Limbird besides advises sellers to pay close attention to the contract's linguistic communication. She recounts a transaction when the contract verbiage listed the seller credit as three% of the total closing costs, not 3% of the purchase price.

The difference? While a percentage of endmost costs may total a few hundred dollars, a percentage of the purchase price equals thousands of dollars. As the sale neared closing, the seller (who happened to be an attorney) insisted on crediting the amount as stipulated on the contract, which was thousands of dollars less than what the buyer had intended.

While the seller benefited in this instance, ensuring clarity in your contract verbiage could salve y'all from unwelcome surprises, such every bit inadvertently like-minded to a larger credit than you intend.

If you lot max out your seller credit, y'all won't be able to offer additional credits for repairs downwards the route. After a buyer and seller both sign off on a purchase understanding, Limbird reminds her clients that contract negotiations aren't quite over. Nearly purchase agreements include an inspection contingency, or a time period when the heir-apparent has the option to audit the property for deficiencies.

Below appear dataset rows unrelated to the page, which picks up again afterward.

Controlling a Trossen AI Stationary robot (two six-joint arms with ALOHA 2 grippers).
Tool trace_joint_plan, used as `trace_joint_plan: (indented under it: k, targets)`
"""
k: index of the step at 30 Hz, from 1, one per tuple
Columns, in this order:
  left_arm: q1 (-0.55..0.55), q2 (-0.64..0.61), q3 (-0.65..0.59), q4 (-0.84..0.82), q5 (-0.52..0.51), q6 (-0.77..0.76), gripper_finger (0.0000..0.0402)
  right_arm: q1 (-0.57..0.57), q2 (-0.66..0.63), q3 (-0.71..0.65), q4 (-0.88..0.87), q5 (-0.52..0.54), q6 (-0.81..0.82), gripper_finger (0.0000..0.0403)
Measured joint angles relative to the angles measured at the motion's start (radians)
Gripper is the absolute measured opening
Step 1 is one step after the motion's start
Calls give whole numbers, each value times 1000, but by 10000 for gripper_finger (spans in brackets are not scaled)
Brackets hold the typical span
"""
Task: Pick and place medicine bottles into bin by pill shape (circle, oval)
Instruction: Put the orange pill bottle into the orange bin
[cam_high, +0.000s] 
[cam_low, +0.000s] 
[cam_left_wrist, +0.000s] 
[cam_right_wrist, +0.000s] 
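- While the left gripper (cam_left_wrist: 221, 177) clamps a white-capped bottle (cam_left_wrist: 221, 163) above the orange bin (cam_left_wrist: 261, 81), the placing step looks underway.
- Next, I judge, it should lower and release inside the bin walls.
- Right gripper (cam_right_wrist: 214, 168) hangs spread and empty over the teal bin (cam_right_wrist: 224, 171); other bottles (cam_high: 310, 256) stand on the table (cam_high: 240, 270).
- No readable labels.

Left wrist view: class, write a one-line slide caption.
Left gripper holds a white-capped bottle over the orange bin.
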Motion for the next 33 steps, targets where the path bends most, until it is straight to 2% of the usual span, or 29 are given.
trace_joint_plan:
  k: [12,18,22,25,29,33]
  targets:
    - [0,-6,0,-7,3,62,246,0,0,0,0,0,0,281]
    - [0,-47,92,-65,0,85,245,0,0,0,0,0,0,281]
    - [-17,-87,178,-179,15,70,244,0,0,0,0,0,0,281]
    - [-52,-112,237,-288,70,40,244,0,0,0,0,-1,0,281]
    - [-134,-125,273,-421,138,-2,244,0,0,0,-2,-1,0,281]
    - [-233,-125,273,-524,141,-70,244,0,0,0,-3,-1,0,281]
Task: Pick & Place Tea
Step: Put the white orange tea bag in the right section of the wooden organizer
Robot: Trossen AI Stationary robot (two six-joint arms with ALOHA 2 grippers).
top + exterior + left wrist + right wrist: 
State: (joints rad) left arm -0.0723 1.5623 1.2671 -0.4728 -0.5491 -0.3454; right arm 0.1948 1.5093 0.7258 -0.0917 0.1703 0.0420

If issues ascend later during the inspection period, such as a malfunctioning water heater, you may agree to credit the heir-apparent for certain repairs. Still, if you've already agreed to the maximum seller credit toward closing costs, the lender won't let an additional repair credit. In order to relieve the sale, you may need to repair the faulty unit prior to closing.

And to a higher place all, never write a cheque straight to the buyer to get around lender-imposed limitations. "No no no no no, you can't can't do that," emphasizes Limbird. "Lenders consider that fraud to exist giving the heir-apparent coin outside of closing."

Don't forget — you however have to pay for seller endmost costs. If you notice yourself homing in on buyer closing costs, don't forget that you're all the same on the hook for the seller closing costs. Along with paying the estimated 2 to 3% in buyer fees, adding seller fees of six to 10% can make a substantial dent to your bottom line. When negotiating an offer that includes a seller credit, ask your existent estate agent for a seller net canvas that details your estimated cyberspace proceeds, or the amount of money y'all'll walk away with later on selling your home.

Are there disadvantages to paying for the heir-apparent'southward closing costs? Perchance — merely sellers could withal do good

While at that place may be drawbacks to paying for the buyer's closing costs  — such as risking a depression appraisal or netting less for your domicile sale — like-minded to pay for closing costs can accept an upside. If you lot're struggling to find a heir-apparent in a downward real estate marketplace, offering to pay for endmost costs could entice a buyer.

On the other hand, if you receive ten offers for your home, you can probably avoid seller concessions birthday. In a seller'southward market, "a lot of sellers have their pick of offers," says Limbird. And paying for the buyer'south closing costs? "It's probably not the best pick for them."